● **Description of the task**
Nothing but the pictures may be left out. Restate the rest of the entries word for word.
BEGIN Dataset records
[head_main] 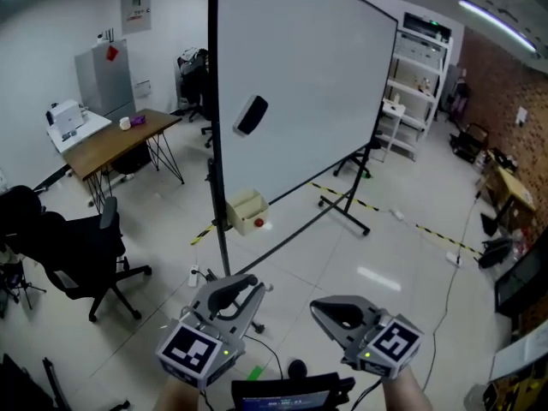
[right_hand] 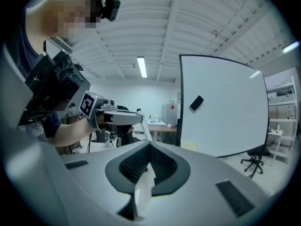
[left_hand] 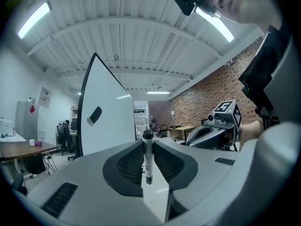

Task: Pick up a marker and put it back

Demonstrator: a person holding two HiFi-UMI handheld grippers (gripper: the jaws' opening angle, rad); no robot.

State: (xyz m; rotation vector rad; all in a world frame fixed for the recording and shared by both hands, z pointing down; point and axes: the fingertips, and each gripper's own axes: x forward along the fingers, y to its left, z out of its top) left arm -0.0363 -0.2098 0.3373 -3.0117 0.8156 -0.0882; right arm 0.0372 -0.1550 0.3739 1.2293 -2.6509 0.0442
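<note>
My left gripper [left_hand: 147, 145] is shut on a white marker [left_hand: 147, 160] with a black cap, which stands upright between the ribbed pads. From the right gripper view, that same left gripper [right_hand: 117, 118] is held out level with the marker [right_hand: 143, 127] sticking up from its tip. My right gripper [right_hand: 150, 149] has its jaws together with nothing between them. In the head view both grippers sit low in the picture, left [head_main: 251, 288] and right [head_main: 318, 309], pointing toward a large whiteboard [head_main: 300, 75] on a wheeled stand. A black eraser [head_main: 251, 115] sticks to the board.
A pale box [head_main: 244, 208] hangs at the board's lower left corner. A wooden desk [head_main: 111, 139] and a black office chair [head_main: 77, 247] stand to the left. Yellow-black tape [head_main: 402, 217] runs across the tiled floor; shelves [head_main: 419, 75] stand behind the board.
</note>
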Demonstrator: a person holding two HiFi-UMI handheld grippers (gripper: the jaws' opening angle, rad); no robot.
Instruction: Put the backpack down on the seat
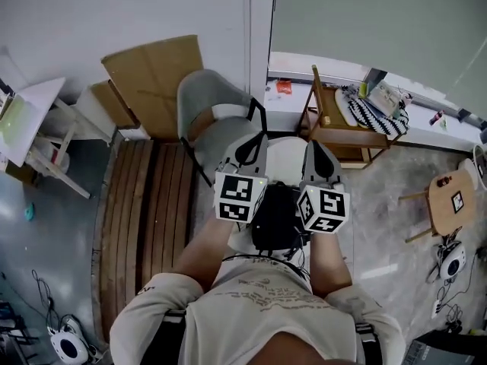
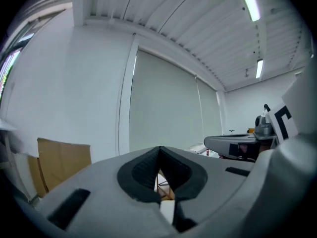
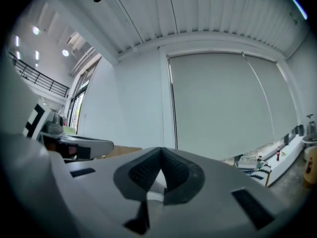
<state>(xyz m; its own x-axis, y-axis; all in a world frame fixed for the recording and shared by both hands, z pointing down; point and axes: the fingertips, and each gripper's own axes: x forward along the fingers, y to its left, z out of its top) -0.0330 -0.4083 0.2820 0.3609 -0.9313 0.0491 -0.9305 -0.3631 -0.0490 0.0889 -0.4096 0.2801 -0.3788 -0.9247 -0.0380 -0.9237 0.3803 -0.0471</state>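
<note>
In the head view a black bag, which looks like the backpack [image 1: 274, 217], rests on a round white seat [image 1: 285, 158] right in front of me. The two marker cubes hide part of it. My left gripper [image 1: 255, 144] and right gripper [image 1: 317, 152] are held side by side above it, pointing up and away at the wall. Both are shut with nothing between the jaws. In the left gripper view the left gripper's [image 2: 159, 151] pads meet, and the same holds for the right gripper [image 3: 161, 155] in its own view. Neither touches the backpack.
A grey chair [image 1: 207, 116] stands just beyond the white seat, with cardboard sheets [image 1: 152, 78] leaning on the wall behind it. To the right is a wooden chair [image 1: 335, 124] with a striped cloth. A slatted wooden platform [image 1: 144, 211] lies at the left, a small round stool [image 1: 450, 198] at the far right.
</note>
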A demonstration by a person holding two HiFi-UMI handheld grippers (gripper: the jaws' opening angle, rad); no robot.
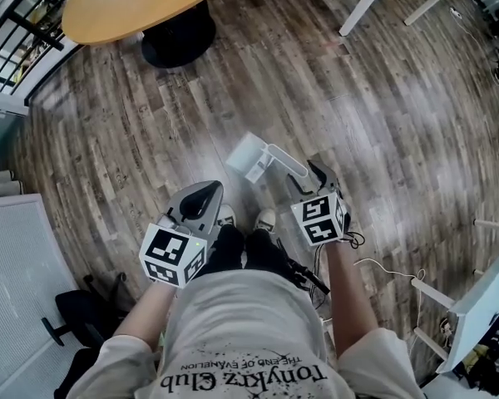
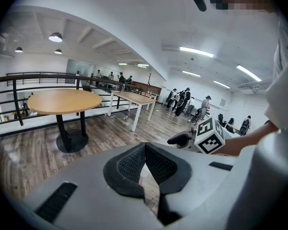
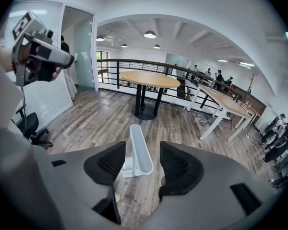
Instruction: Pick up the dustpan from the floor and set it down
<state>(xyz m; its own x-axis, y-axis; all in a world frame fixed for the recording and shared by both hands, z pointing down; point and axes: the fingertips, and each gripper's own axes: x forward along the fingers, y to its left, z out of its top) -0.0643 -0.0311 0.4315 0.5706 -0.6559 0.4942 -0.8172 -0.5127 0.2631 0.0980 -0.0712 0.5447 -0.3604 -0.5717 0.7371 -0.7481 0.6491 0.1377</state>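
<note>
A white dustpan [image 1: 251,158] stands on the wooden floor just ahead of the person's shoes, and its long handle [image 1: 288,165] slants back toward my right gripper [image 1: 320,179]. In the right gripper view the dustpan [image 3: 138,152] has its handle's near end between the two spread black pads [image 3: 108,163], with a gap on each side; my right gripper [image 3: 142,166] is open. My left gripper [image 1: 202,198] hangs to the left of the dustpan, apart from it. Its tips meet in the left gripper view, where my left gripper [image 2: 144,150] is shut and holds nothing.
A round wooden table [image 1: 141,5] on a black base [image 1: 179,36] stands ahead to the left. White desk legs [image 1: 364,3] are at the far right. A black office chair [image 1: 75,314] sits at the lower left, a white table [image 1: 482,298] at the right.
</note>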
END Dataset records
● **Result**
[head_main] 
[right_hand] 
[left_hand] 

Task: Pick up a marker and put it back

Demonstrator: a person holding two HiFi-UMI handheld grippers (gripper: the jaws' opening angle, rad); no robot.

State: (xyz m; rotation vector rad; all in a world frame fixed for the recording and shared by both hands, z pointing down; point and axes: the fingertips, and each gripper's own axes: x forward along the fingers, y to its left, z out of its top) left arm -0.0363 -0.2098 0.3373 -3.0117 0.8156 -0.0882; right arm 0.0372 -0.1550 0.3739 1.2293 -2.6509 0.0442
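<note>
My left gripper [left_hand: 147, 145] is shut on a white marker [left_hand: 147, 160] with a black cap, which stands upright between the ribbed pads. From the right gripper view, that same left gripper [right_hand: 117, 118] is held out level with the marker [right_hand: 143, 127] sticking up from its tip. My right gripper [right_hand: 150, 149] has its jaws together with nothing between them. In the head view both grippers sit low in the picture, left [head_main: 251, 288] and right [head_main: 318, 309], pointing toward a large whiteboard [head_main: 300, 75] on a wheeled stand. A black eraser [head_main: 251, 115] sticks to the board.
A pale box [head_main: 244, 208] hangs at the board's lower left corner. A wooden desk [head_main: 111, 139] and a black office chair [head_main: 77, 247] stand to the left. Yellow-black tape [head_main: 402, 217] runs across the tiled floor; shelves [head_main: 419, 75] stand behind the board.
</note>
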Demonstrator: a person holding two HiFi-UMI handheld grippers (gripper: the jaws' opening angle, rad); no robot.
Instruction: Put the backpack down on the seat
<state>(xyz m; its own x-axis, y-axis; all in a world frame fixed for the recording and shared by both hands, z pointing down; point and axes: the fingertips, and each gripper's own axes: x forward along the fingers, y to its left, z out of its top) -0.0330 -0.4083 0.2820 0.3609 -0.9313 0.0491 -0.9305 -0.3631 -0.0490 0.0889 -0.4096 0.2801 -0.3788 -0.9247 -0.0380 -0.9237 0.3803 -0.0471</state>
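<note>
In the head view a black bag, which looks like the backpack [image 1: 274, 217], rests on a round white seat [image 1: 285, 158] right in front of me. The two marker cubes hide part of it. My left gripper [image 1: 255, 144] and right gripper [image 1: 317, 152] are held side by side above it, pointing up and away at the wall. Both are shut with nothing between the jaws. In the left gripper view the left gripper's [image 2: 159, 151] pads meet, and the same holds for the right gripper [image 3: 161, 155] in its own view. Neither touches the backpack.
A grey chair [image 1: 207, 116] stands just beyond the white seat, with cardboard sheets [image 1: 152, 78] leaning on the wall behind it. To the right is a wooden chair [image 1: 335, 124] with a striped cloth. A slatted wooden platform [image 1: 144, 211] lies at the left, a small round stool [image 1: 450, 198] at the far right.
</note>
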A demonstration by a person holding two HiFi-UMI handheld grippers (gripper: the jaws' opening angle, rad); no robot.
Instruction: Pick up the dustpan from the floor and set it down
<state>(xyz m; its own x-axis, y-axis; all in a world frame fixed for the recording and shared by both hands, z pointing down; point and axes: the fingertips, and each gripper's own axes: x forward along the fingers, y to its left, z out of its top) -0.0643 -0.0311 0.4315 0.5706 -0.6559 0.4942 -0.8172 -0.5127 0.2631 0.0980 -0.0712 0.5447 -0.3604 -0.5717 0.7371 -0.7481 0.6491 0.1377</state>
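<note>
A white dustpan [image 1: 251,158] stands on the wooden floor just ahead of the person's shoes, and its long handle [image 1: 288,165] slants back toward my right gripper [image 1: 320,179]. In the right gripper view the dustpan [image 3: 138,152] has its handle's near end between the two spread black pads [image 3: 108,163], with a gap on each side; my right gripper [image 3: 142,166] is open. My left gripper [image 1: 202,198] hangs to the left of the dustpan, apart from it. Its tips meet in the left gripper view, where my left gripper [image 2: 144,150] is shut and holds nothing.
A round wooden table [image 1: 141,5] on a black base [image 1: 179,36] stands ahead to the left. White desk legs [image 1: 364,3] are at the far right. A black office chair [image 1: 75,314] sits at the lower left, a white table [image 1: 482,298] at the right.
</note>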

This exercise is now finished, and nothing remains to add.